Exercise: Please reproduce the listing in its entirety, exactly as written, but without images.
== Dataset section
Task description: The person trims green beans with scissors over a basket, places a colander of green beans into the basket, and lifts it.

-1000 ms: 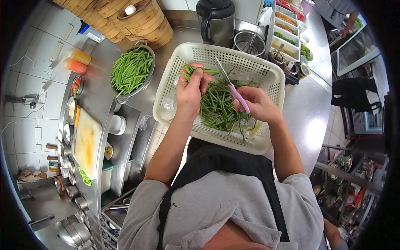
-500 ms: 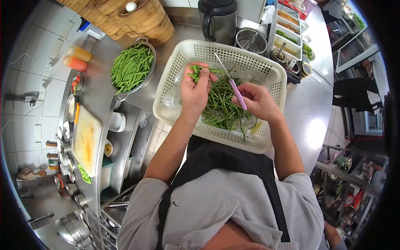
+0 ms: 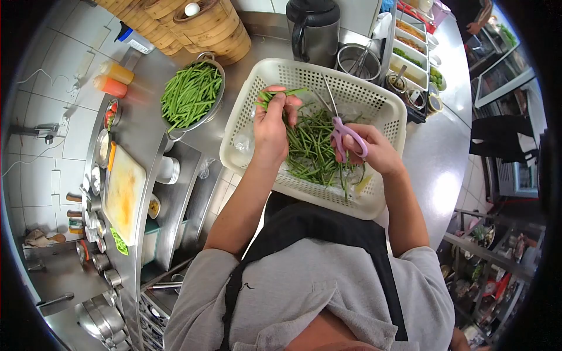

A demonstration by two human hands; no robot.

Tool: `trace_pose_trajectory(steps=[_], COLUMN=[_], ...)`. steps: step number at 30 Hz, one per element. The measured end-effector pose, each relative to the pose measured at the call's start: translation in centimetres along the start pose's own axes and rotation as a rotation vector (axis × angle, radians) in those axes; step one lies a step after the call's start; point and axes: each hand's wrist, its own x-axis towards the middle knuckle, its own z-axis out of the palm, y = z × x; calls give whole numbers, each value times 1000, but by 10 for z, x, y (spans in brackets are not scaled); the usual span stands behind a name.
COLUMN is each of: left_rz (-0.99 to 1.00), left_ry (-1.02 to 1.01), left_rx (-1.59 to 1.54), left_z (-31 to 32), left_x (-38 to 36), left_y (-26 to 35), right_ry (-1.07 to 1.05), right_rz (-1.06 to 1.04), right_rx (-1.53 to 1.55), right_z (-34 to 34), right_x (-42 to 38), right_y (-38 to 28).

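My left hand point(image 3: 271, 126) is closed around a few green beans point(image 3: 266, 98), whose ends stick out past the fingers. In my right hand point(image 3: 367, 147) is a pair of scissors point(image 3: 338, 124) with pink handles, its blades parted and pointing up and away from me. Both hands are over a white perforated plastic basket point(image 3: 263, 73). Loose green beans point(image 3: 307, 146) lie in it on clear plastic. To the left, a metal colander point(image 3: 218, 96) is heaped with cut green beans point(image 3: 192, 96).
Bamboo steamers point(image 3: 213, 35), a dark jug point(image 3: 314, 32) and a metal pot point(image 3: 358, 61) stand behind the basket. Ingredient trays point(image 3: 410, 50) are at the back right. A cutting board point(image 3: 126, 187) lies left. Another person's arm point(image 3: 481, 20) shows far right.
The scissors have opened and turned so that both handle loops show. My right hand has rotated with them. My left hand still holds beans.
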Motion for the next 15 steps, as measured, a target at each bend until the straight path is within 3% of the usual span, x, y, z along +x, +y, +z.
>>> trace_pose_trajectory(steps=[6, 15], left_rz=[98, 56], left_ry=[-29, -182], left_rx=[88, 167], left_z=[8, 19], left_x=[-4, -23], left_y=[1, -8], right_ry=[-108, -14], right_rz=[19, 4], right_rx=[56, 63], right_z=[-4, 0], right_x=[-2, -2], right_y=[-2, 1])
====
Final answer:
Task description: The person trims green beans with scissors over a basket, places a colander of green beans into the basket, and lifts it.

-1000 ms: 
-500 ms: 
+0 ms: 

A demonstration by two human hands; no robot.

Tool: `trace_pose_trajectory(steps=[_], COLUMN=[_], ...)`. steps: step number at 30 Hz, one per element. The measured end-effector pose, each relative to the pose measured at the call's start: translation in centimetres along the start pose's own axes and rotation as a rotation vector (axis × angle, radians) in those axes; step one lies a step after the call's start; point and axes: each hand's wrist, its own x-axis towards the middle knuckle, its own z-axis out of the palm, y = z × x; calls give whole numbers, each value times 1000, but by 10 for z, x, y (spans in brackets are not scaled); the usual span stands behind a name.
COLUMN is each of: left_rz (-0.99 to 1.00), left_ry (-1.02 to 1.01), left_rx (-1.59 to 1.54), left_z (-31 to 32), left_x (-38 to 36), left_y (-26 to 35), right_ry (-1.07 to 1.05), right_rz (-1.06 to 1.04), right_rx (-1.53 to 1.55), right_z (-34 to 34), right_x (-42 to 38), right_y (-38 to 28).

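My left hand point(image 3: 271, 126) is closed around a few green beans point(image 3: 266, 98), whose ends stick out past the fingers. In my right hand point(image 3: 367, 147) is a pair of scissors point(image 3: 338, 124) with pink handles, its blades parted and pointing up and away from me. Both hands are over a white perforated plastic basket point(image 3: 263, 73). Loose green beans point(image 3: 307, 146) lie in it on clear plastic. To the left, a metal colander point(image 3: 218, 96) is heaped with cut green beans point(image 3: 192, 96).
Bamboo steamers point(image 3: 213, 35), a dark jug point(image 3: 314, 32) and a metal pot point(image 3: 358, 61) stand behind the basket. Ingredient trays point(image 3: 410, 50) are at the back right. A cutting board point(image 3: 126, 187) lies left. Another person's arm point(image 3: 481, 20) shows far right.
The scissors have opened and turned so that both handle loops show. My right hand has rotated with them. My left hand still holds beans.
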Motion for the next 15 steps, as measured, a target at each bend until the straight path is within 3% of the usual span, x, y, z along +x, +y, +z.
>>> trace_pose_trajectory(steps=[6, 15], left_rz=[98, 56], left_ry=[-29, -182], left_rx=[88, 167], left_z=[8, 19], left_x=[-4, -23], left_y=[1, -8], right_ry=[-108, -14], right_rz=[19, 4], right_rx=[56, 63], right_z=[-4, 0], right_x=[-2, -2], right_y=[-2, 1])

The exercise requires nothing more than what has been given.